*How to complete this task*:
In the listing below, every line with the word "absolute" needs to be copied.

== Segment start ==

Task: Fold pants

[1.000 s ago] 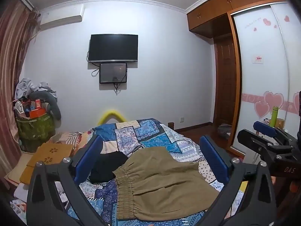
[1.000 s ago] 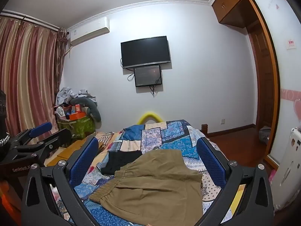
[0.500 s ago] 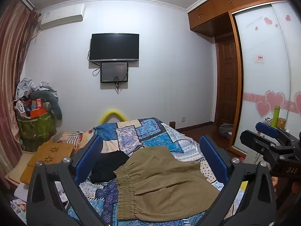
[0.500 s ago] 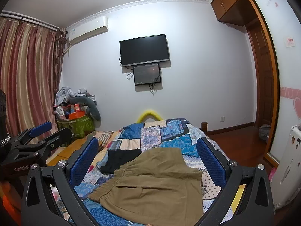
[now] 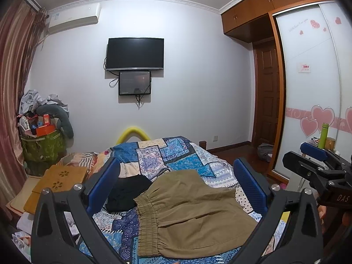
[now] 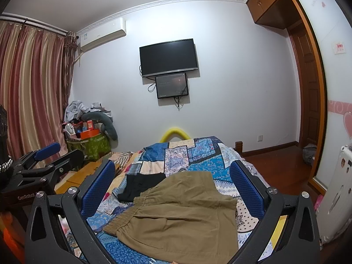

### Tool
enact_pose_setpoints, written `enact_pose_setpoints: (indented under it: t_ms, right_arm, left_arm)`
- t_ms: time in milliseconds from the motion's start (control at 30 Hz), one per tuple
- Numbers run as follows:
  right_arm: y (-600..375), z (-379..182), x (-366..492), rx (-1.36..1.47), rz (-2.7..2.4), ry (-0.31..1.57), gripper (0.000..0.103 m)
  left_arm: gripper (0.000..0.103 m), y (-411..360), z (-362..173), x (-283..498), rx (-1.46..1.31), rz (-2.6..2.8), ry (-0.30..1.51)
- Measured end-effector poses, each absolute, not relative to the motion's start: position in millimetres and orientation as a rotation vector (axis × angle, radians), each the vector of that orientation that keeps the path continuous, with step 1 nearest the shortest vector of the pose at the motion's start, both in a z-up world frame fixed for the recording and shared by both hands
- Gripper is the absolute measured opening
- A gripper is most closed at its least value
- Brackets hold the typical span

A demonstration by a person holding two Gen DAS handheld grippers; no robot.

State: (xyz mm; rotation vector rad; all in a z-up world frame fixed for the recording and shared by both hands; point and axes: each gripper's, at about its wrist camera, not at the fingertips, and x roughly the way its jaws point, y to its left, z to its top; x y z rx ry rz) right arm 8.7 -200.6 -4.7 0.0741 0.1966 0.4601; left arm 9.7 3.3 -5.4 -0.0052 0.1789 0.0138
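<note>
We judge the folding barely begun, if begun at all: the khaki pants (image 5: 191, 215) lie on the bed (image 5: 176, 154), on its patchwork quilt, with the elastic waistband turned toward the left and the cloth spreading out to the right, loosely rumpled. Whether they are already doubled once leg over leg we cannot tell from here; no neat, compact fold shows, so most of the work is left. A black garment (image 5: 127, 192) lies just beside the waistband, partly tucked under the khaki cloth. We hold the left gripper (image 5: 176, 184) above the near part of the pants, its blue fingers (image 5: 250, 184) spread wide and touching nothing. The right gripper (image 6: 171, 187) hovers likewise, fingers (image 6: 96, 187) wide apart, empty, clear of the fabric.
</note>
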Motion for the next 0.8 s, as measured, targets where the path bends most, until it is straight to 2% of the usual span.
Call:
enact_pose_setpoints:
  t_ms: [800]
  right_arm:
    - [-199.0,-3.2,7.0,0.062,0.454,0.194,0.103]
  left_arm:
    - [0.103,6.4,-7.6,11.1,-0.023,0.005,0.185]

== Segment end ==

*Your response*:
- Measured end-effector poses, each absolute, not relative to the motion's start: position in millimetres and orientation as a rotation vector (axis × angle, radians), each the vector of that orientation that keeps the path continuous, with step 1 nearest the shortest vector of the pose at the motion's start, both in a z-up world frame fixed for the recording and shared by both hands
- Gripper is the absolute measured opening

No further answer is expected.